=== EXERCISE OBJECTIVE ===
Your answer should consist of the listing, repeated exactly.

□ □ □ □ □ □ □

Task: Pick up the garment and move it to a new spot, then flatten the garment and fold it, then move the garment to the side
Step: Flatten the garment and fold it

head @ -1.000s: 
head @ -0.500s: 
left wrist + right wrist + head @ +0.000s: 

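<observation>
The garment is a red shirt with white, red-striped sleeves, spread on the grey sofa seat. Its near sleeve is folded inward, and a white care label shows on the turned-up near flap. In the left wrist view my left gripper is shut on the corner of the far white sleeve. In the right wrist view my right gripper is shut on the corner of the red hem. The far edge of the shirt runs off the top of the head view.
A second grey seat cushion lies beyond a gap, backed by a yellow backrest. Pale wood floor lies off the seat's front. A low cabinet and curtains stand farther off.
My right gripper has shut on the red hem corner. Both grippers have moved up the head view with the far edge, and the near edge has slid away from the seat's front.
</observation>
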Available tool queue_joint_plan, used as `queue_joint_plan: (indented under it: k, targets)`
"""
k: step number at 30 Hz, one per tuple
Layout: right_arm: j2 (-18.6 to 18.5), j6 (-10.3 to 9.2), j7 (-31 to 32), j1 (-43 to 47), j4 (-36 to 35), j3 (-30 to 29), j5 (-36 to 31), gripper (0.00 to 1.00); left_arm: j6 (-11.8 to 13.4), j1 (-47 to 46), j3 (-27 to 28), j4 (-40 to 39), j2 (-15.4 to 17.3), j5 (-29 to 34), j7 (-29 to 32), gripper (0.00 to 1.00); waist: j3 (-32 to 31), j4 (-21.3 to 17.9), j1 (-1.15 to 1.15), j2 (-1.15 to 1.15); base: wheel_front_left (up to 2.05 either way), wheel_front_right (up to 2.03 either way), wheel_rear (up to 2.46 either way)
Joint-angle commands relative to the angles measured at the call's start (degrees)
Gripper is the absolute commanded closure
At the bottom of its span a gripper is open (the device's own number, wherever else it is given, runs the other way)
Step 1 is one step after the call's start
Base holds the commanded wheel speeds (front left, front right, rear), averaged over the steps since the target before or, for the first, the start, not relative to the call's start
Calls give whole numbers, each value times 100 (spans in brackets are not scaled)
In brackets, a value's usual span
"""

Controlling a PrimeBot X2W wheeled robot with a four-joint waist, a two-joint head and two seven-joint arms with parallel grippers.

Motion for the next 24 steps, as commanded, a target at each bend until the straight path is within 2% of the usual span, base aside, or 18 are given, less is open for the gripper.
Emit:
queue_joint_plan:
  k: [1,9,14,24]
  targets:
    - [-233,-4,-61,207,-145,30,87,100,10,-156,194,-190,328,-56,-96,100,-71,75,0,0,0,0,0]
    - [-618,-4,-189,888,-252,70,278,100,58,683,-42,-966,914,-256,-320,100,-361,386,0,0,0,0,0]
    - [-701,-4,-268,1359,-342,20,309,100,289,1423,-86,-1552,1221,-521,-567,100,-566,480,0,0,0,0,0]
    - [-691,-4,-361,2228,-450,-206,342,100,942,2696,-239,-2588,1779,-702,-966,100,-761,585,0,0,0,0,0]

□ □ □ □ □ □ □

=== RESPONSE ===
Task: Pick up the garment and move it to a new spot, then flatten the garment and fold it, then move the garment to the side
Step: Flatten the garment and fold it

head @ -1.000s: 
head @ -0.500s: 
left wrist + right wrist + head @ +0.000s: 

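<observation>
The garment is a red shirt with white, red-striped sleeves, spread on the grey sofa seat. Its near sleeve is folded inward, and a white care label shows on the turned-up near flap. In the left wrist view my left gripper is shut on the corner of the far white sleeve. In the right wrist view my right gripper is shut on the corner of the red hem. The far edge of the shirt runs off the top of the head view.
A second grey seat cushion lies beyond a gap, backed by a yellow backrest. Pale wood floor lies off the seat's front. A low cabinet and curtains stand farther off.
My right gripper has shut on the red hem corner. Both grippers have moved up the head view with the far edge, and the near edge has slid away from the seat's front.
</observation>
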Available tool queue_joint_plan, used as `queue_joint_plan: (indented under it: k, targets)`
"""
k: step number at 30 Hz, one per tuple
Layout: right_arm: j2 (-18.6 to 18.5), j6 (-10.3 to 9.2), j7 (-31 to 32), j1 (-43 to 47), j4 (-36 to 35), j3 (-30 to 29), j5 (-36 to 31), gripper (0.00 to 1.00); left_arm: j6 (-11.8 to 13.4), j1 (-47 to 46), j3 (-27 to 28), j4 (-40 to 39), j2 (-15.4 to 17.3), j5 (-29 to 34), j7 (-29 to 32), gripper (0.00 to 1.00); waist: j3 (-32 to 31), j4 (-21.3 to 17.9), j1 (-1.15 to 1.15), j2 (-1.15 to 1.15); base: wheel_front_left (up to 2.05 either way), wheel_front_right (up to 2.03 either way), wheel_rear (up to 2.46 either way)
Joint-angle commands relative to the angles measured at the call's start (degrees)
Gripper is the absolute commanded closure
At the bottom of its span a gripper is open (the device's own number, wherever else it is given, runs the other way)
Step 1 is one step after the call's start
Base holds the commanded wheel speeds (front left, front right, rear), averaged over the steps since the target before or, for the first, the start, not relative to the call's start
Calls give whole numbers, each value times 100 (spans in brackets are not scaled)
In brackets, a value's usual span
"""

Controlling a PrimeBot X2W wheeled robot with a four-joint waist, a two-joint head and two seven-joint arms with parallel grippers.

Motion for the next 24 steps, as commanded, a target at each bend until the straight path is within 2% of the usual span, base aside, or 18 are given, less is open for the gripper.
Emit:
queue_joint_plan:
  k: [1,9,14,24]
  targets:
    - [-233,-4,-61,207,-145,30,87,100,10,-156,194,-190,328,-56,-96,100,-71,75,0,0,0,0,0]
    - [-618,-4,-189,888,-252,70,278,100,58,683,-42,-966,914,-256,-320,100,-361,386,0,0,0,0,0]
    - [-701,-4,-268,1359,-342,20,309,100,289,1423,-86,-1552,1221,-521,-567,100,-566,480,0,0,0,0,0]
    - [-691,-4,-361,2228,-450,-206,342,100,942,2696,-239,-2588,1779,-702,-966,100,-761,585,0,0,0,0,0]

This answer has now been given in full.